_THE TASK:_ Check each line of the material below, and copy it if it holds the string "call".

===== INFORMATION SHOWN =====

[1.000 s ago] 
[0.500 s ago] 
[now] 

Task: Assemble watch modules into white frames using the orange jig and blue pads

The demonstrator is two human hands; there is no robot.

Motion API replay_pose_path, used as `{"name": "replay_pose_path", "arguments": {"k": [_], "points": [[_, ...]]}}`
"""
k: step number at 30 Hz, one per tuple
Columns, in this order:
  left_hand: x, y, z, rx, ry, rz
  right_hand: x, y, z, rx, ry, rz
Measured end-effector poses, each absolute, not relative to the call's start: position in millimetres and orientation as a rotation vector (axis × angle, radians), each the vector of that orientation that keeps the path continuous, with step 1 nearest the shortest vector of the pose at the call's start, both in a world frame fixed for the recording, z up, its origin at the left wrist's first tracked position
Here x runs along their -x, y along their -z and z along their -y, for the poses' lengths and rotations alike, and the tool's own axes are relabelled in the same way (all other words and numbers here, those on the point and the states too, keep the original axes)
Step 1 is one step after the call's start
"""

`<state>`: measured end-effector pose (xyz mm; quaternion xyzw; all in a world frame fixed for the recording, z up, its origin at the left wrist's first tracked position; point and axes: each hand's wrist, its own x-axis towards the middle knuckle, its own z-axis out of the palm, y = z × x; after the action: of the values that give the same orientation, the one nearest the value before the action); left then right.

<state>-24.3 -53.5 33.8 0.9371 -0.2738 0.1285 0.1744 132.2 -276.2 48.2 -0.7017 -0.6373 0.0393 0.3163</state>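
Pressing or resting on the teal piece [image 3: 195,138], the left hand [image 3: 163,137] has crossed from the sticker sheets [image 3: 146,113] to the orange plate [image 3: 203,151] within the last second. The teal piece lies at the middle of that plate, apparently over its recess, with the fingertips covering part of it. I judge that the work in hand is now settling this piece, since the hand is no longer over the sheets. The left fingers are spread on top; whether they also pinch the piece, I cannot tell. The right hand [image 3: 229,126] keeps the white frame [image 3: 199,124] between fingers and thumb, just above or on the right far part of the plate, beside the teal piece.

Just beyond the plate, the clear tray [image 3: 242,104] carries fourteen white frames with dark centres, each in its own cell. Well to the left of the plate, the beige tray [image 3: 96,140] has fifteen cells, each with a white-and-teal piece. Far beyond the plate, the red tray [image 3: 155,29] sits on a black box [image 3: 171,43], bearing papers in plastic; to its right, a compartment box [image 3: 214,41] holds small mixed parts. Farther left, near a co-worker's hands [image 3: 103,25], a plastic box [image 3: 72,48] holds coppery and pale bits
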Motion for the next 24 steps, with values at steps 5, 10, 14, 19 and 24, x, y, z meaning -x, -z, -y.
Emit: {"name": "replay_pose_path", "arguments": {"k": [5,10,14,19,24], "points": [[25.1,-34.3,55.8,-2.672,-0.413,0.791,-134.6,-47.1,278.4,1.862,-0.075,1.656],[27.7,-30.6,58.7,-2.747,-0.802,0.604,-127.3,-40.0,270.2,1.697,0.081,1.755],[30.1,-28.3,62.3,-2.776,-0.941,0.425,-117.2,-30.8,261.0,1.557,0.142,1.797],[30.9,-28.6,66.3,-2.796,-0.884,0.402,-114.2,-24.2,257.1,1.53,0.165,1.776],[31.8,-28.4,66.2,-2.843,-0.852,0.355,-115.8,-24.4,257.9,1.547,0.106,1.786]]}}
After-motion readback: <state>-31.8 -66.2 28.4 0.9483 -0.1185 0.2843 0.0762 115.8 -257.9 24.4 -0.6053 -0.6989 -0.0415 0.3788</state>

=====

_EXPECTED ANSWER:_
Measured end-effector poses, each absolute, not relative to the call's start: position in millimetres and orientation as a rotation vector (axis × angle, radians), each the vector of that orientation that keeps the path continuous, with step 1 nearest the shortest vector of the pose at the call's start, both in a world frame fixed for the recording, z up, its origin at the left wrist's first tracked position
Step 1 is one step after the call's start

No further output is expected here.